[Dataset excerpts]
──────────────────────────────
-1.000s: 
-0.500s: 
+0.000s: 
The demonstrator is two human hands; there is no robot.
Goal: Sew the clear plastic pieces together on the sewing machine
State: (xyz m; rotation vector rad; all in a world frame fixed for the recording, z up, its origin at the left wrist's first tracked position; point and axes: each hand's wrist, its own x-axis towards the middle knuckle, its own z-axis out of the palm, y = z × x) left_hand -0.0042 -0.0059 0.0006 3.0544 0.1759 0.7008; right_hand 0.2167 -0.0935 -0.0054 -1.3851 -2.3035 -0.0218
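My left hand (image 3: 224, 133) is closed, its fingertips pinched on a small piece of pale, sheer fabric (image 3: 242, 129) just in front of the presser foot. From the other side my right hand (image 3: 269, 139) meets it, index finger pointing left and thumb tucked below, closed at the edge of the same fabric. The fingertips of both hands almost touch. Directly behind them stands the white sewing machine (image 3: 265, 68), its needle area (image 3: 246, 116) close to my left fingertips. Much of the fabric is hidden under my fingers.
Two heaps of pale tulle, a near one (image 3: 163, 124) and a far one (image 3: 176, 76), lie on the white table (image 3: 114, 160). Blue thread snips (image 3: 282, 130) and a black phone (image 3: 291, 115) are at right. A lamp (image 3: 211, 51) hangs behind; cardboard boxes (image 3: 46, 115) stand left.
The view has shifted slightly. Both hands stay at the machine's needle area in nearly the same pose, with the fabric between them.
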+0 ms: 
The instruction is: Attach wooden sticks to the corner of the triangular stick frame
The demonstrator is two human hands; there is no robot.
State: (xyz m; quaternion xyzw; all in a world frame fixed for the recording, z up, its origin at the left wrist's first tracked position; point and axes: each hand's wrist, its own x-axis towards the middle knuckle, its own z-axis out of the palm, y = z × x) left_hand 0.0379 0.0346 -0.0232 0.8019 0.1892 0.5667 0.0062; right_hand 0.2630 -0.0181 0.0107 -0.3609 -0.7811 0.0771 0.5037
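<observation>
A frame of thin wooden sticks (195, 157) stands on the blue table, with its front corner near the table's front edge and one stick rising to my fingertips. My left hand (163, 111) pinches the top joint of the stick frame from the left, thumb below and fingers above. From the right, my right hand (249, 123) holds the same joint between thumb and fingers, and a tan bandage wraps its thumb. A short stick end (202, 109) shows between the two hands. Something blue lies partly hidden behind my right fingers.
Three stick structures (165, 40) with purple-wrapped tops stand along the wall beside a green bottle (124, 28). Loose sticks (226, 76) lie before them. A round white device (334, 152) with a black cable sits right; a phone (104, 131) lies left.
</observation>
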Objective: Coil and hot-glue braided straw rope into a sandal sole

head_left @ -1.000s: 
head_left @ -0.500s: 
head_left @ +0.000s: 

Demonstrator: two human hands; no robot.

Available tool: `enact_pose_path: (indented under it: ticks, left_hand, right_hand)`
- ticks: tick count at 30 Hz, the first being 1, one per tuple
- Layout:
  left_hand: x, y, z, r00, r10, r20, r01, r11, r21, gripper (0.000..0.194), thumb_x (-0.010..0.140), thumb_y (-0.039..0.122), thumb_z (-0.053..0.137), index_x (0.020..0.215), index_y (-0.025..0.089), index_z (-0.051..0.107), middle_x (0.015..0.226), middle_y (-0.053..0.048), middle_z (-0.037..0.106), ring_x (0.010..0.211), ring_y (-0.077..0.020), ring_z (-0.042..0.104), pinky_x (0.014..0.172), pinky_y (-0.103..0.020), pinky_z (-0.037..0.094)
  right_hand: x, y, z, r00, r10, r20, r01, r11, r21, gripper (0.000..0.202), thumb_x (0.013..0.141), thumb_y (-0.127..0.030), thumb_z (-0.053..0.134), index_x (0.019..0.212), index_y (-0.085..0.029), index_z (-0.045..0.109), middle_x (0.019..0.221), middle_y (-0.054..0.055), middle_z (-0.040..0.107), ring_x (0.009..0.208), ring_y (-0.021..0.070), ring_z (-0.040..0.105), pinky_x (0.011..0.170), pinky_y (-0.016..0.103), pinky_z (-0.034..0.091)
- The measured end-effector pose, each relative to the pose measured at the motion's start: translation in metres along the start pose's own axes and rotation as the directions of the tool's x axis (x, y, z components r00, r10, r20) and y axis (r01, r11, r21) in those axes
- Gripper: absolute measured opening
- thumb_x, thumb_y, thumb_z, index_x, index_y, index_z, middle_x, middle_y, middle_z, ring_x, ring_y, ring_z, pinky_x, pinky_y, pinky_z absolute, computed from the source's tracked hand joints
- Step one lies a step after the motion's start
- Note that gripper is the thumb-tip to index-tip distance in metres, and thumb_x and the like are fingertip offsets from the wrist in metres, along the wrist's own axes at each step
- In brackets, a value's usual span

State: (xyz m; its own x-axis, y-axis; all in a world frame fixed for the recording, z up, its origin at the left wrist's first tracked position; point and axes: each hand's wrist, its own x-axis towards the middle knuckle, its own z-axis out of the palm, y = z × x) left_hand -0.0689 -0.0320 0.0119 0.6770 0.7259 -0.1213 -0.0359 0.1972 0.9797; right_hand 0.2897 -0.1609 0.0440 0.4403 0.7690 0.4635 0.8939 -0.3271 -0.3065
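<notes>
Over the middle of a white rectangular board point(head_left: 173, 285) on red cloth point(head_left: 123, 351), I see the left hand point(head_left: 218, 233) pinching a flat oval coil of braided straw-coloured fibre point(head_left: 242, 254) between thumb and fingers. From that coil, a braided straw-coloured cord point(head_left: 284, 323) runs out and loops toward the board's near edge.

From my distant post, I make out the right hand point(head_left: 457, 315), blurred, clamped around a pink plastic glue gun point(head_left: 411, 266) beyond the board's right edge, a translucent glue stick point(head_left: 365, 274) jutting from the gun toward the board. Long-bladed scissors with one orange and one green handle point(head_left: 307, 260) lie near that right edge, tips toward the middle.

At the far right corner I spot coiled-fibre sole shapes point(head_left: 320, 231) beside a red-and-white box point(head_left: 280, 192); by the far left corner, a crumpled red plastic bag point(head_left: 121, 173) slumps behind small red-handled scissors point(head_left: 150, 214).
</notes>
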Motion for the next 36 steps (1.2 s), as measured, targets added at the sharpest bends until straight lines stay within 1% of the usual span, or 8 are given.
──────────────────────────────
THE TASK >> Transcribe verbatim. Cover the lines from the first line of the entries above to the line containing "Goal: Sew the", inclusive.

EXERCISE RESPONSE >>
-1.000s: 
-0.500s: 
+0.000s: 
The demonstrator is two human hands; there is no robot.
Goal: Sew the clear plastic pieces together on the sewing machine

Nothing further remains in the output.